Alih-alih memprioritaskan kebutuhan dasar, efisiensi anggaran berdampak kepada sektor krusial, untuk membiayai program Makan Bergizi Gratis (MBG) yang proses perencanaan dan implementasinya tidak akuntabel maupun dipikirkan secara strategis dan matang.
"Tidak ada gebrakan signifikan dalam 100 Hari Pemerintahan Prabowo-Gibran untuk mengatasi persoalan kekerasan terhadap perempuan, termasuk kekerasan seksual. Dalam 100 Hari ini saja kita bisa melihat maraknya kasus-kasus pembunuhan perempuan yang dilatarbelakangi olen ketidaksetaraan relasi kuasa gender dan konstruk yang menempatkan perempuan sebagai objek. 100 Hari Pemerintahan ini tidak hanya lambat membahas tentang kebijakan turunan UU TPKS, namun justru muncul kebijakan yang melanggengkan ketidaksetaraan relasi tersebut. Kita menjauh dari upaya perlindungan perempuan dan kelompok rentan," kata Ketua Perempuan Mahardhika, Mutiara Ika Pratiwi dalam media briefing "100 Hari Pemerintahan Baru, Negara Masih Tak Berpihak Kepada Korban Kekerasan Seksual" di Jakarta, Kamis (13/2/2025).
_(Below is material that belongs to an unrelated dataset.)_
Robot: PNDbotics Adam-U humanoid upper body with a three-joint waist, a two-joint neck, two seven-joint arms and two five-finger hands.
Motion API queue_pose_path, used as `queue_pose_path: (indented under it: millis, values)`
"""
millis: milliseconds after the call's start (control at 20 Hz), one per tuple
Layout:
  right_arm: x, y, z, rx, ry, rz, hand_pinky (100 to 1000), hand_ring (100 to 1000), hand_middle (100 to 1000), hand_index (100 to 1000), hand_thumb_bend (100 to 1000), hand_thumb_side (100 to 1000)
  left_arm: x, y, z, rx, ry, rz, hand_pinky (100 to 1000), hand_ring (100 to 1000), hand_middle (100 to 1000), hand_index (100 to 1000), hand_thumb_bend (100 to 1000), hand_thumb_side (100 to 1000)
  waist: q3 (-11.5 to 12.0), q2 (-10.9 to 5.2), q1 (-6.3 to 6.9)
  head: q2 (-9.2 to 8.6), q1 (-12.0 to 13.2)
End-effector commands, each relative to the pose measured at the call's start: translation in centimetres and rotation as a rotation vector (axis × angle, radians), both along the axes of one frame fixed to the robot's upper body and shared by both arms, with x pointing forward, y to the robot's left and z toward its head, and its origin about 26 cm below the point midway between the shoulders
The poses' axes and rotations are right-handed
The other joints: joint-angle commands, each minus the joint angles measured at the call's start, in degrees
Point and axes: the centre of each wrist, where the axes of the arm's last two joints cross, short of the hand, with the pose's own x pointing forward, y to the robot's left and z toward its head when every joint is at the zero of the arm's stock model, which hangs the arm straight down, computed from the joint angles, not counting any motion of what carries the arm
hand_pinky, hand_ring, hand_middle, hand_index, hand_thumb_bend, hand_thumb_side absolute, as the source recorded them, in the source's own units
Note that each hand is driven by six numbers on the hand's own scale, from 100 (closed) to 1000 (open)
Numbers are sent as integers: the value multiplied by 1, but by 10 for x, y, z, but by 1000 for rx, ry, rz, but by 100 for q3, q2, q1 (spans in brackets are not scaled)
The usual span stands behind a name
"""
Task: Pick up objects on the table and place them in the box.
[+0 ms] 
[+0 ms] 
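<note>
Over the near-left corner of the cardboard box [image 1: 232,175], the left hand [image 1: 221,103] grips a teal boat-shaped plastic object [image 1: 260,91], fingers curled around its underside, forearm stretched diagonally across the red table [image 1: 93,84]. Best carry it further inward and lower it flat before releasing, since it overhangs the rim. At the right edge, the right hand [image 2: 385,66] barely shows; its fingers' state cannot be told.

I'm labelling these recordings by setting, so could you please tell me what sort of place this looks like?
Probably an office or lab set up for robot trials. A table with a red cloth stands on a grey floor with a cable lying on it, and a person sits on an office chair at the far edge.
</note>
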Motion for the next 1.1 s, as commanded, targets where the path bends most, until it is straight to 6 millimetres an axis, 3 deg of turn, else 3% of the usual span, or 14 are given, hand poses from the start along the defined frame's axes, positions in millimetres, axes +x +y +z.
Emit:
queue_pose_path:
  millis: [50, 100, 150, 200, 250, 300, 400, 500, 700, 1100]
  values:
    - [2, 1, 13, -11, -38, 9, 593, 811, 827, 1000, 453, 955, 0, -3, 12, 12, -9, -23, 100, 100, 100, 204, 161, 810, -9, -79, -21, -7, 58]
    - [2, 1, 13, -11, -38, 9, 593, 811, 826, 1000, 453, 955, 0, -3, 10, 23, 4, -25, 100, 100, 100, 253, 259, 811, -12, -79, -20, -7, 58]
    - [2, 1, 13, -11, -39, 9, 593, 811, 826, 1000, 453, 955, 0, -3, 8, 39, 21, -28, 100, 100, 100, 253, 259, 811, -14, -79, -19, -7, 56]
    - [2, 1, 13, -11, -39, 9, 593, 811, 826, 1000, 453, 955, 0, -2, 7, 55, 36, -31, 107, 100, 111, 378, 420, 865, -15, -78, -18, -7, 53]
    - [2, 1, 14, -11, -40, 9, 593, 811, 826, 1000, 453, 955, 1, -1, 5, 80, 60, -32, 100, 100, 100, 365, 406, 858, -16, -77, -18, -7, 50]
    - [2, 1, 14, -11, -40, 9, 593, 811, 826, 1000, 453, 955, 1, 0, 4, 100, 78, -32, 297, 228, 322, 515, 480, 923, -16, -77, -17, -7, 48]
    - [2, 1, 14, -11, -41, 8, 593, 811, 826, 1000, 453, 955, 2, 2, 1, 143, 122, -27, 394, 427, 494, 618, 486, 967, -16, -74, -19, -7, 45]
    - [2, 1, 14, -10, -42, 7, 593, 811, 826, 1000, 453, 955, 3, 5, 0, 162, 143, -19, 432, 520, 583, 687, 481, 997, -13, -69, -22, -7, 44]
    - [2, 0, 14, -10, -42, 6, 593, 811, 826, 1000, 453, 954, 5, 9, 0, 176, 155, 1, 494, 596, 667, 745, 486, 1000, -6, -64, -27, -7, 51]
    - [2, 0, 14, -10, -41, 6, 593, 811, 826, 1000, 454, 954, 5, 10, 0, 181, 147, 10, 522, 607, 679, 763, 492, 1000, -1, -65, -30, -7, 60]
Konsorsium turut menuntut adanya keberpihakan yang ditunjukkan negara kepada korban kekerasan seksual, yang sekarang masih nihil.
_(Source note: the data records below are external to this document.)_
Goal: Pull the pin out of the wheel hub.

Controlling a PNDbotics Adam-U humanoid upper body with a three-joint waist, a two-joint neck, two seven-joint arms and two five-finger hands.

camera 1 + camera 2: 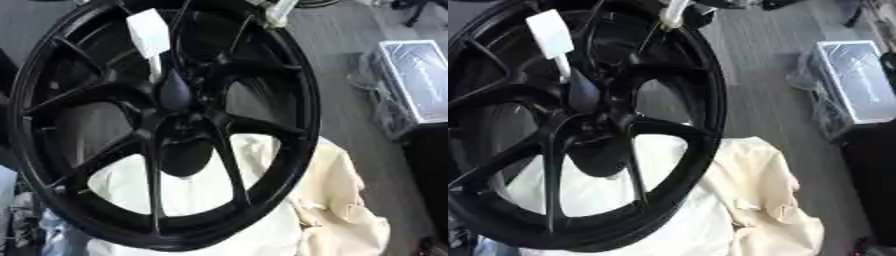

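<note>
Wheel [166,125], black with thin spokes, fills most of both views, standing tilted on a cream cloth [341,210] that spills out to its right. At its centre sits the hub [175,95]. A white pin [156,67] with a flat white tag at its top seems to stick up out of the hub, though blur makes the joint hard to read. No hand shows in either view, so I cannot tell how the fingers stand. A plastic-wrapped box [855,80] lies well apart on the grey floor [763,75] to the right.
</note>
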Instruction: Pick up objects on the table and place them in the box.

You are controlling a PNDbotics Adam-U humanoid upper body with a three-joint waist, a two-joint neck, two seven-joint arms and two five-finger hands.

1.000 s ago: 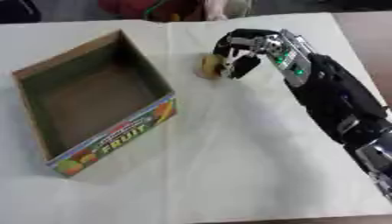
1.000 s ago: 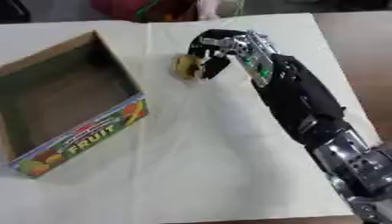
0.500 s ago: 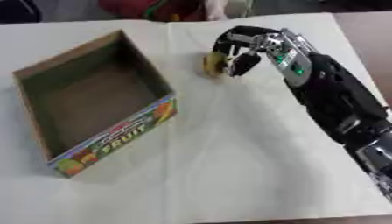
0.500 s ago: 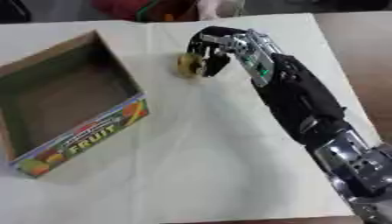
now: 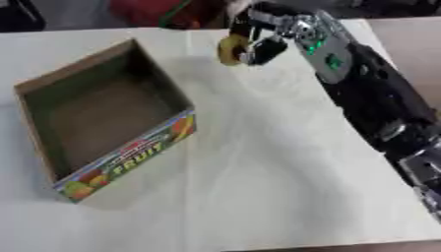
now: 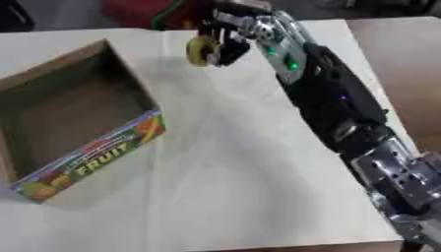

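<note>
One small yellowish object (image 5: 229, 49) sits pinched in the right hand (image 5: 263, 38), above the surface; the box (image 5: 129, 156) lies at about eight o'clock from it

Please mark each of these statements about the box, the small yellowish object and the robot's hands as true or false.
1. The right hand has its fingers curled round the small yellowish object. True.
2. The yellowish object already lies inside the box. False: the hand holds it to the right of the box, beyond the box's far corner.
3. The box is open at the top and nothing shows inside it. True.
4. The word printed on the side of the box reads "TOYS". False: it reads "FRUIT", with fruit pictures beside it.
5. The left hand is pressing down on the rim of the box. False: the left hand shows in neither view.
</note>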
Padahal data SIMFONI Kementerian Pemberdayaan Perempuan dan Perlindungan Anak (KPPPA) sudah menunjukkan peningkatan kasus kekerasan seksual dengan mencapai angka 13.156 pada tahun 2023. Persentase korban yang mendapatkan perlindungan tertinggi hanya sebesar 8 persen pada tahun yang sama.
"Artinya, lebih dari 90 persen korban kekerasan seksual masih belum mendapatkan penanganan penuh dan pemulihan komprehensif sebagaimana tertuang pada Pasal 70 ayat (1) UU TPKS dalam hal pemberian hak restitusi dan/atau kompensasi. Angka ini masih tidak digubris, atau setidaknya memunculkan tanda bahaya dan urgensi di pihak negara," tulis konsorsium.
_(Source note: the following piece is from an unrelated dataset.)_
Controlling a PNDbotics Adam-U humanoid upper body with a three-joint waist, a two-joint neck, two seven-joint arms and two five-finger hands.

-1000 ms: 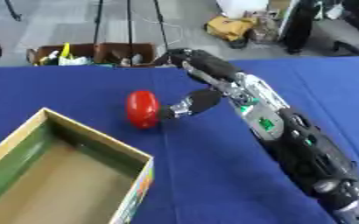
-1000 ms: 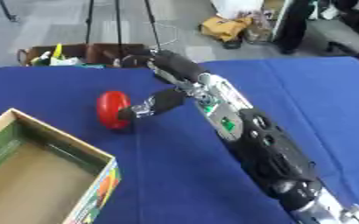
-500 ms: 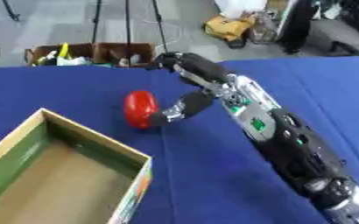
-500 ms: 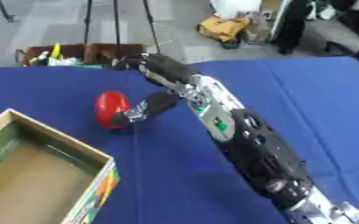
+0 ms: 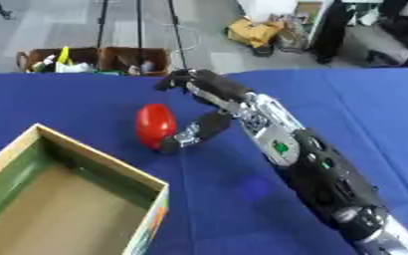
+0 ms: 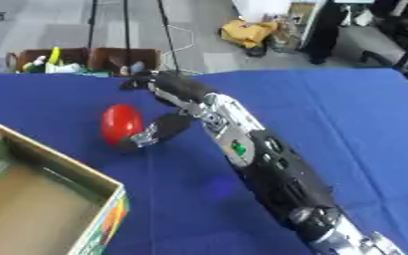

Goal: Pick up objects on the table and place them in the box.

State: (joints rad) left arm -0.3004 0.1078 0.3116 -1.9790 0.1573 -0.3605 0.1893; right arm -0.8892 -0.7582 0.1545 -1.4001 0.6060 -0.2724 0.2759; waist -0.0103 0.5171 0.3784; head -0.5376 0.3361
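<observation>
A red egg-shaped object (image 5: 154,125) stands on the blue table, just beyond the far corner of an open cardboard box (image 5: 103,158) with green inner walls at the lower left. My right arm reaches in from the lower right. My right hand (image 5: 214,94) is open beside the red object: the thumb (image 5: 193,134) lies against its lower right side, and the fingers (image 5: 178,78) arch above and behind it, apart from its top. The box holds nothing that I can see. My left hand shows in no view.
The blue cloth (image 5: 356,99) covers the whole table. Past the far edge, on the floor, stand low cardboard boxes with bottles (image 5: 90,59) and thin tripod legs (image 5: 138,25). More clutter (image 5: 255,31) lies further back.
The right hand's fingers have swung leftwards, further over and behind the red object. The thumb has stayed low at the object's right side. The object and box have not moved.
</observation>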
Baca Juga: 41 Kasus Anak Korban Pornografi Lewat Medsos, KPAI: Karena Orang Tua Gaptek
Sementara itu, Project Manager Institute for Criminal Justice (ICJR) Ajeng Gandini menyesalkan nihilnya keberpihakan negara terhadap korban di tengah kasus kekerasan seksual yang selalu meningkat setiap tahunnya.
Menurut Ajeng kondisi tersebut diperburuk dengan kebijakan efisiensi anggaran di 100 hari pemerintahan baru.
"Karena ironisnya hampir 90 persen korban kekerasan seksual masih belum mendapatkan penanganan penuh dan hak atas pemulihan yang komprehensif dari negara sebagaimana amanat Pasal 70 ayat (1) UU TPKS termasuk kompensasi," kata Ajeng.
Menurut Ajeng, ICJR juga melakukan kajian mengena Penerimaan Negara Bukan Pajak (PNBP) dari hasil sanksi semua tindak pidana. Pada tahun 2023, negara mendapatkan dana sebesar Rp9,4 triliun rupiah dari PNBP penegakan hukum, sedangkan kebutuhan estimasi kompensasi yang perlu disediakan negara jika pelaku tidak bisa membayar kepada korban hanyalah Rp 18 miliar.
"Bahkan tidak mencapai 0,1 persen dari total pendapatan PNBP hasil penegakan hukum tersebut. Namun tidak dapat diketahui atau dipastikan apakah korban, termasuk korban kekerasan seksual, mendapatkan kontribusi PNBP penegakan hukum atau tidak. Minimnya transparansi ini adalah catatan kritis dalam sistem penegakan hukum di Indonesia," ujarnya.
Melalui media briefing "100 Hari Pemerintahan Baru, Negara Masih Tak Berpihak Kepada Korban Kekerasan Seksual", konsorsium ASAP! menekankan pentingnya gerakan perempuan dalam advokasi dan kampanye mengenai pemenuhan hak korban kekerasan seksual melalui gerakan perempuan. Konsorsium menekankan sentralnya peran media dan jurnalis dalam menyokong upaya dan proses advokasi.